◆ **Problem requirements**
Write out every line below again exactly as it stands, skipping each image.

◆ **Data excerpt**
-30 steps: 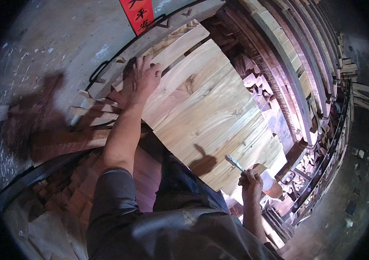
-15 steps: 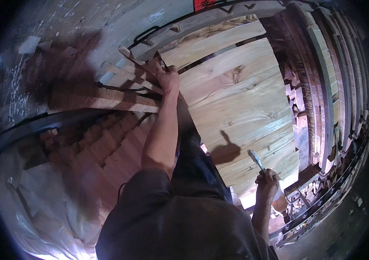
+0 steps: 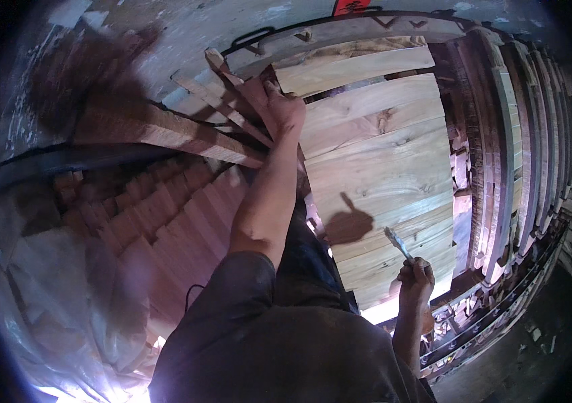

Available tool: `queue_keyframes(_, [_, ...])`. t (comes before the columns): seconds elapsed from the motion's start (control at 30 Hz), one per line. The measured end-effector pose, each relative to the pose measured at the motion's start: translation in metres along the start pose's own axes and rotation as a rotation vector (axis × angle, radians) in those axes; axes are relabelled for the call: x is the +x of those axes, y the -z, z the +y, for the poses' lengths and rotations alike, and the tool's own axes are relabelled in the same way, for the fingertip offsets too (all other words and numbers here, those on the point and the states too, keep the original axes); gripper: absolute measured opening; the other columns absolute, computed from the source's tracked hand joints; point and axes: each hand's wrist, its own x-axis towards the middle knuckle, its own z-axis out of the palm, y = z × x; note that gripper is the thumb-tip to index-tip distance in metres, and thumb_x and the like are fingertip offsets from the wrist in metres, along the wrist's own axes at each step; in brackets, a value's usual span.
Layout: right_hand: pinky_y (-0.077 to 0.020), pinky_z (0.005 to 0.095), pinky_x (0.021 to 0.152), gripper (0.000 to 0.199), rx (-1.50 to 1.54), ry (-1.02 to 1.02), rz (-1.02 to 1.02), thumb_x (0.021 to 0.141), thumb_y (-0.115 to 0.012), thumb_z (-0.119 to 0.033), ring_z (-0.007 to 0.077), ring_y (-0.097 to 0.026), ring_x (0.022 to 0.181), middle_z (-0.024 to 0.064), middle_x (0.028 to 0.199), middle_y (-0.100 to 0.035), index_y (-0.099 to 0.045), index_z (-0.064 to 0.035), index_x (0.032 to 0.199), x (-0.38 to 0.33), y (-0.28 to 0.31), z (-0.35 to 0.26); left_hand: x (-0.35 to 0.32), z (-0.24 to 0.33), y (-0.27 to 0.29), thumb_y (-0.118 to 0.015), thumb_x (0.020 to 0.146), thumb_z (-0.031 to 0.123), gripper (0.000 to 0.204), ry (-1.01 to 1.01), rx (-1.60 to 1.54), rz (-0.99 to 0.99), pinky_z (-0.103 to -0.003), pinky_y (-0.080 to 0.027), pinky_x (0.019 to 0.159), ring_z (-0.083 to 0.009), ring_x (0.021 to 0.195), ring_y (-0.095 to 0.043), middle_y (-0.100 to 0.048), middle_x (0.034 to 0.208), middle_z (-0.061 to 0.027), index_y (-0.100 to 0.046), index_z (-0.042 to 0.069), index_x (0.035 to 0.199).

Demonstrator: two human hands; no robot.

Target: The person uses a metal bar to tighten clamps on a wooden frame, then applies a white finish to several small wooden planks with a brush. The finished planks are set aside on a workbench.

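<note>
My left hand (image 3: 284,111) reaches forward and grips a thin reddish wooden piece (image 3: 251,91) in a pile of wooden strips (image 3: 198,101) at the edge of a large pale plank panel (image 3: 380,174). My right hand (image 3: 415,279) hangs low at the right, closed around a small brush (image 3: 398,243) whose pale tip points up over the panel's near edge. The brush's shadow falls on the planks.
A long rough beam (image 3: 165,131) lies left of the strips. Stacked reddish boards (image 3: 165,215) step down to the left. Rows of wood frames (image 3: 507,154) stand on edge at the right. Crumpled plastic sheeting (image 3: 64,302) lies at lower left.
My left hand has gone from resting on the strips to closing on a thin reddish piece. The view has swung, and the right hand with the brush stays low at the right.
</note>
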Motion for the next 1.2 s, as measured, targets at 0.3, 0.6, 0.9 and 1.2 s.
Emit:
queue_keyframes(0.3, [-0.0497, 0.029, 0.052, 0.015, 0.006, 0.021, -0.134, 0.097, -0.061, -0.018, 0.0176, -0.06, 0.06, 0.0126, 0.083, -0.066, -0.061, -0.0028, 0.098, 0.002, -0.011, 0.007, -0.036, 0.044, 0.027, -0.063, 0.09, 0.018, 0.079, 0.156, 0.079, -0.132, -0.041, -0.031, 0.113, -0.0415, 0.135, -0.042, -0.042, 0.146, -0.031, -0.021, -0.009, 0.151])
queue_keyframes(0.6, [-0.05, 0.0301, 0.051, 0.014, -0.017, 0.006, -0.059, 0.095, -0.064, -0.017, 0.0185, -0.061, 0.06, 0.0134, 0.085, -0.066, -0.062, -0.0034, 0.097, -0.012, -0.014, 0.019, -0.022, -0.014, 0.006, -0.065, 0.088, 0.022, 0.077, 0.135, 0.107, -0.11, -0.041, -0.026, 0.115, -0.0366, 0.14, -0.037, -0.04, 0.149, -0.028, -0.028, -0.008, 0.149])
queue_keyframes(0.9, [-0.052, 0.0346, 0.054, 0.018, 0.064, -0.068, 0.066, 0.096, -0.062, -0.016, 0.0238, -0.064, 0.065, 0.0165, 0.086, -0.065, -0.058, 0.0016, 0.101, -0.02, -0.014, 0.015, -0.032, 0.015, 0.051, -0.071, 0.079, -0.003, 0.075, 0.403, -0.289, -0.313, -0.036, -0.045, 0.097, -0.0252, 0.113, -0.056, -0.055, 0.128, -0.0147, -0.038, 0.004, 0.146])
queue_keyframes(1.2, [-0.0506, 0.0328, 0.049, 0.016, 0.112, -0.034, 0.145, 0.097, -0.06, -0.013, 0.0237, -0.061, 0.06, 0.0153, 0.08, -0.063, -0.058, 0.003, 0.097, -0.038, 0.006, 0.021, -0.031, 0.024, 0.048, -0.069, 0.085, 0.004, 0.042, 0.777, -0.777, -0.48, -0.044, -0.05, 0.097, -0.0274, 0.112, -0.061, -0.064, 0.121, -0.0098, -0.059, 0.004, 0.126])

◆ **Result of the exercise**
-30 steps: 
-15 steps: 
+0 steps: 

Available tool: `queue_keyframes(_, [_, ...])`. t (comes before the columns): seconds elapsed from the motion's start (control at 30 Hz), one per line. The measured end-effector pose, each relative to the pose measured at the motion's start: translation in metres along the start pose's own axes and rotation as a rotation vector (axis × angle, radians) in those axes; axes are relabelled for the call: x is the +x of those axes, y the -z, z the +y, for the poses' lengths and rotations alike, and the tool's own axes are relabelled in the same way, for the fingertip offsets too (all other words and numbers here, those on the point and the states too, keep the original axes); gripper: absolute measured opening; the other columns absolute, computed from the source's tracked hand joints; point and axes: each hand's wrist, its own x-axis towards the middle knuckle, its own z-axis out of the palm, y = z × x; note that gripper is the thumb-tip to index-tip distance in metres, and thumb_x and the like are fingertip offsets from the wrist in metres, along the wrist's own axes at each step; in brackets, a value's usual span.
Layout: right_hand: pinky_y (-0.077 to 0.020), pinky_z (0.005 to 0.095), pinky_x (0.021 to 0.152), gripper (0.000 to 0.199), rx (-1.50 to 1.54), ry (-1.02 to 1.02), rz (-1.02 to 1.02), thumb_x (0.021 to 0.141), thumb_y (-0.115 to 0.012), thumb_z (-0.119 to 0.033), ring_z (-0.007 to 0.077), ring_y (-0.097 to 0.026), ring_x (0.022 to 0.181), middle_z (-0.024 to 0.064), middle_x (0.028 to 0.199), middle_y (-0.100 to 0.035), index_y (-0.099 to 0.045), index_z (-0.064 to 0.035), index_x (0.032 to 0.199), x (-0.38 to 0.33), y (-0.28 to 0.31), z (-0.35 to 0.26); left_hand: x (-0.35 to 0.32), z (-0.24 to 0.33), y (-0.27 to 0.29), thumb_y (-0.118 to 0.015), thumb_x (0.020 to 0.146), thumb_z (-0.031 to 0.123), gripper (0.000 to 0.204), ry (-1.01 to 1.01), rx (-1.60 to 1.54), rz (-0.99 to 0.99), pinky_z (-0.103 to -0.003), pinky_y (-0.080 to 0.027), pinky_x (0.019 to 0.159), ring_z (-0.083 to 0.009), ring_x (0.021 to 0.195), ring_y (-0.095 to 0.043), middle_y (-0.100 to 0.048), middle_x (0.034 to 0.208), middle_z (-0.061 to 0.027), index_y (-0.100 to 0.046), index_z (-0.042 to 0.069), index_x (0.035 to 0.199).

Demonstrator: two human hands; no robot.

Target: The person uses a metal bar to tighten clamps on a wooden frame, then applies a white finish to several small wooden planks with a brush. The finished planks are set aside on a workbench.

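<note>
My left hand (image 3: 284,111) reaches forward and grips a thin reddish wooden piece (image 3: 251,91) in a pile of wooden strips (image 3: 198,101) at the edge of a large pale plank panel (image 3: 380,174). My right hand (image 3: 415,279) hangs low at the right, closed around a small brush (image 3: 398,243) whose pale tip points up over the panel's near edge. The brush's shadow falls on the planks.
A long rough beam (image 3: 165,131) lies left of the strips. Stacked reddish boards (image 3: 165,215) step down to the left. Rows of wood frames (image 3: 507,154) stand on edge at the right. Crumpled plastic sheeting (image 3: 64,302) lies at lower left.
My left hand has gone from resting on the strips to closing on a thin reddish piece. The view has swung, and the right hand with the brush stays low at the right.
</note>
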Motion for the next 1.2 s, as measured, targets at 0.3, 0.6, 0.9 and 1.2 s.
Emit:
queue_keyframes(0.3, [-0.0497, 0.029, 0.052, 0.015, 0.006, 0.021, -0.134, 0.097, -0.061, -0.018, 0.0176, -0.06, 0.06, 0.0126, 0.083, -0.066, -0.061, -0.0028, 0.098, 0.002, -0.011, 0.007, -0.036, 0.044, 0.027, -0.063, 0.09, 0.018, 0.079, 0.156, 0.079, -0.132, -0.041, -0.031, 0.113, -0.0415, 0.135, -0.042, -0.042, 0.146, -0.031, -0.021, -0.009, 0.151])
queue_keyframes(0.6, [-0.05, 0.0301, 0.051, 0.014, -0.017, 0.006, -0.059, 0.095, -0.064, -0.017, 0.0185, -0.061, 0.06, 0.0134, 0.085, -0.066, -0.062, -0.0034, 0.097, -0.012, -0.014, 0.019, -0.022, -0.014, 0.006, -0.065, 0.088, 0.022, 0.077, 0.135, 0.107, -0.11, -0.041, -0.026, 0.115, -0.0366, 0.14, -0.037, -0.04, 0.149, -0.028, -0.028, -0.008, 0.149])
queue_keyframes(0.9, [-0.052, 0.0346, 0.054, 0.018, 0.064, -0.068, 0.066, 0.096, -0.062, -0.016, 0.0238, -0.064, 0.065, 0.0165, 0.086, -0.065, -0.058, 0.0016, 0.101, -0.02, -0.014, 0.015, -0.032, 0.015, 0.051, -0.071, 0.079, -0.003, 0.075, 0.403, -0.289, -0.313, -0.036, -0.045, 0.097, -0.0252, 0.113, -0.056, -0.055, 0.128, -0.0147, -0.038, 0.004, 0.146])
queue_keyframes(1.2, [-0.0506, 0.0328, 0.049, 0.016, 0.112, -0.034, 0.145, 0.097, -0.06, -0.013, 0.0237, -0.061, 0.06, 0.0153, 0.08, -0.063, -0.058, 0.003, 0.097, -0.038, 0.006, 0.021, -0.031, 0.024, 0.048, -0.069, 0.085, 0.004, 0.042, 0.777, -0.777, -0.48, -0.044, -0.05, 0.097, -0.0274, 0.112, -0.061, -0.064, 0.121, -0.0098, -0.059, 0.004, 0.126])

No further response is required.